More KAA Gent photos 



Buffelke said:


> Machtige reeks luchtbeelden doorgestuurd gekregen, getrokken vanuit de helikopter die ook de videobeelden maakte tijdens de opening.
> 
> 
> 
> ...


----------



## DimitriB (Jun 23, 2009)

Euro 2020 stadium in Belgium !

- all the authorities have come to an solution for a new stadium in Brussels next to the now existing Koning Boudewijn Stadium that will be broken down when the new stadium is finished.

- there will be an athletic track in the new stadium but it will be covered when there will be football matches (like stade de france)

- on october 31, 2013 the authorities will come with more information about the project.


----------



## ivanchapu (Sep 15, 2005)

Why Boudewijn Stadium is going to be broken down if it is young yet? around 1996?


----------



## 859098 (Jun 9, 2011)

DimitriB said:


> Euro 2020 stadium in Belgium !
> 
> - all the authorities have come to an solution for a new stadium in Brussels next to the now existing Koning Boudewijn Stadium that will be broken down when the new stadium is finished.
> 
> ...


Not true, 

Now there will be studied if a racetrack will fit into the budget of a multifunctional stadium with retractable roof. A racetrack is not a certitude yet.


----------



## 859098 (Jun 9, 2011)

ivanchapu said:


> Why Boudewijn Stadium is going to be broken down if it is young yet? around 1996?

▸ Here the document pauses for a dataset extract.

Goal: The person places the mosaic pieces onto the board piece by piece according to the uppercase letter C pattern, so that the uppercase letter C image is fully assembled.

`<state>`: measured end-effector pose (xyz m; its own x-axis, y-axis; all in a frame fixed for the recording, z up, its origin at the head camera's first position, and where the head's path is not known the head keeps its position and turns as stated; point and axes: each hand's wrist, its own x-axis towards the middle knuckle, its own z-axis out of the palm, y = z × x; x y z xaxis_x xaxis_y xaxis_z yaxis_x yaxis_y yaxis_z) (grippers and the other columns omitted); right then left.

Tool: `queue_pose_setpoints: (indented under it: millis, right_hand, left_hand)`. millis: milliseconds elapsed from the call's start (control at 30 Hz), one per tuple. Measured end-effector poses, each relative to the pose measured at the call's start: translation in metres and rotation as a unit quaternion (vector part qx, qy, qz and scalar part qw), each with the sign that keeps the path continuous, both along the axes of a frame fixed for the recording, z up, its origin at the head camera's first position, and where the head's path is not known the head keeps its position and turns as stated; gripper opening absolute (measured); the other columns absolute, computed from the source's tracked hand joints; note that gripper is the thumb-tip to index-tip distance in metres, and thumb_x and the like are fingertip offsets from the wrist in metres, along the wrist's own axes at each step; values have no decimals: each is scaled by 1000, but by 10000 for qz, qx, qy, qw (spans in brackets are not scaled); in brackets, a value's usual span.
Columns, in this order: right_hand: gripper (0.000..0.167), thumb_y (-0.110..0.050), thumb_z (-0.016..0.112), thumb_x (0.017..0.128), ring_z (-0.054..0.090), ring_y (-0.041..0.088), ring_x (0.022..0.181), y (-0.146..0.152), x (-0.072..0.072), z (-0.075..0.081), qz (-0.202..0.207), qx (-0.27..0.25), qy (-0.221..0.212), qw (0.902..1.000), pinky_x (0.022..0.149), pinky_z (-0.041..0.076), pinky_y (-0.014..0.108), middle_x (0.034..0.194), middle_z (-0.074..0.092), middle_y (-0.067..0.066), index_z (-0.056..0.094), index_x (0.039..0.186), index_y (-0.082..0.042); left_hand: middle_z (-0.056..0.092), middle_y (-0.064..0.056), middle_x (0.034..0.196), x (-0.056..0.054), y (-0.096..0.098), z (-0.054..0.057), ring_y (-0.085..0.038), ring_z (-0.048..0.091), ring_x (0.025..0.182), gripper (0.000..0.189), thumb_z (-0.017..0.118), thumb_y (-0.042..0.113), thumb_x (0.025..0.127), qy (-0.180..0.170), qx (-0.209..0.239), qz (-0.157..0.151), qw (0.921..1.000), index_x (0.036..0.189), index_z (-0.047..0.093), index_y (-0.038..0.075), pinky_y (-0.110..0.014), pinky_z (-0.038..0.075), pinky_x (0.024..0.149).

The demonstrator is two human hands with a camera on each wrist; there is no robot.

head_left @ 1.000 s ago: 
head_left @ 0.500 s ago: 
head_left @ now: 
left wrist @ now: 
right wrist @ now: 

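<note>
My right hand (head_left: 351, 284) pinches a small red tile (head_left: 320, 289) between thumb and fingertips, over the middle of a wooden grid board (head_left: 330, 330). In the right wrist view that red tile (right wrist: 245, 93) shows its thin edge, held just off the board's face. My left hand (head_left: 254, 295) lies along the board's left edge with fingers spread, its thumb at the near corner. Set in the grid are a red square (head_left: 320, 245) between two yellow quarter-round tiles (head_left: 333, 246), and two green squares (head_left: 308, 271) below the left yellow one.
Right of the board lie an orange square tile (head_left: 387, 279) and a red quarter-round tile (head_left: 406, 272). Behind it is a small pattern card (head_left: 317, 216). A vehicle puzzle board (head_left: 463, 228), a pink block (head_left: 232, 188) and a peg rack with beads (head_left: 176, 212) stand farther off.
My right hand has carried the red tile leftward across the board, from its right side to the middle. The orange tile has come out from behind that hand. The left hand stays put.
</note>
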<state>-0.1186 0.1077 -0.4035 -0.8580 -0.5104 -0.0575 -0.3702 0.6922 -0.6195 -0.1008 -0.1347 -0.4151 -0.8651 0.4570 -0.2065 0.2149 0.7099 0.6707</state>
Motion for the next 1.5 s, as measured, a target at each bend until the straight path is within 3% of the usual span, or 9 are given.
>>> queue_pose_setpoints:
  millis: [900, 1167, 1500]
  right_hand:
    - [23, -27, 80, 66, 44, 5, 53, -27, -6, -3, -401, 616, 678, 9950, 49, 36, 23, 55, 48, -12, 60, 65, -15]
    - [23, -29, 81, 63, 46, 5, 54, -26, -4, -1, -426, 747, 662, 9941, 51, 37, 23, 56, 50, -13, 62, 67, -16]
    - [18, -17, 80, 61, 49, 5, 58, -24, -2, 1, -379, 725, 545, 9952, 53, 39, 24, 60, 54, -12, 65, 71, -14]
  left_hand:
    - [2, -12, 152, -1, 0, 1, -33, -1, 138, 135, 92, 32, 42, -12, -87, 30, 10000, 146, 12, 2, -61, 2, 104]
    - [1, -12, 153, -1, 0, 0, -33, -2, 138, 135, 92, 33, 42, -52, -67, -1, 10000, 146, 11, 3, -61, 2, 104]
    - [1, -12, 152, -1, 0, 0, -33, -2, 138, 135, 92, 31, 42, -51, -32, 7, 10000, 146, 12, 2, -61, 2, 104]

Because this stadium was built without any facilities. It had to be as cheap as possible. The configuration of that stadium is still ok just for athletics but doesn't fit at all for football matches.


----------



## DimitriB (Jun 23, 2009)

VinceB said:


> Not true,
> 
> Now there will be studied if a racetrack will fit into the budget of a multifunctional stadium with retractable roof. A racetrack is not a certitude yet.


The racetrack have to be there otherwise the flemish government don't alow the stadium is getting build (on the place all the belgian governments want).

A retractable roof, as far as I can remember, they never talked about it. An retractable lower tier to cover the athletic track, yes they did.


----------



## ddstr (Sep 12, 2013)

DimitriB said:


> The racetrack have to be there otherwise the flemish government don't alow the stadium is getting build (on the place all the belgian governments want).
> 
> A retractable roof, as far as I can remember, they never talked about it. An retractable lower tier to cover the athletic track, yes they did.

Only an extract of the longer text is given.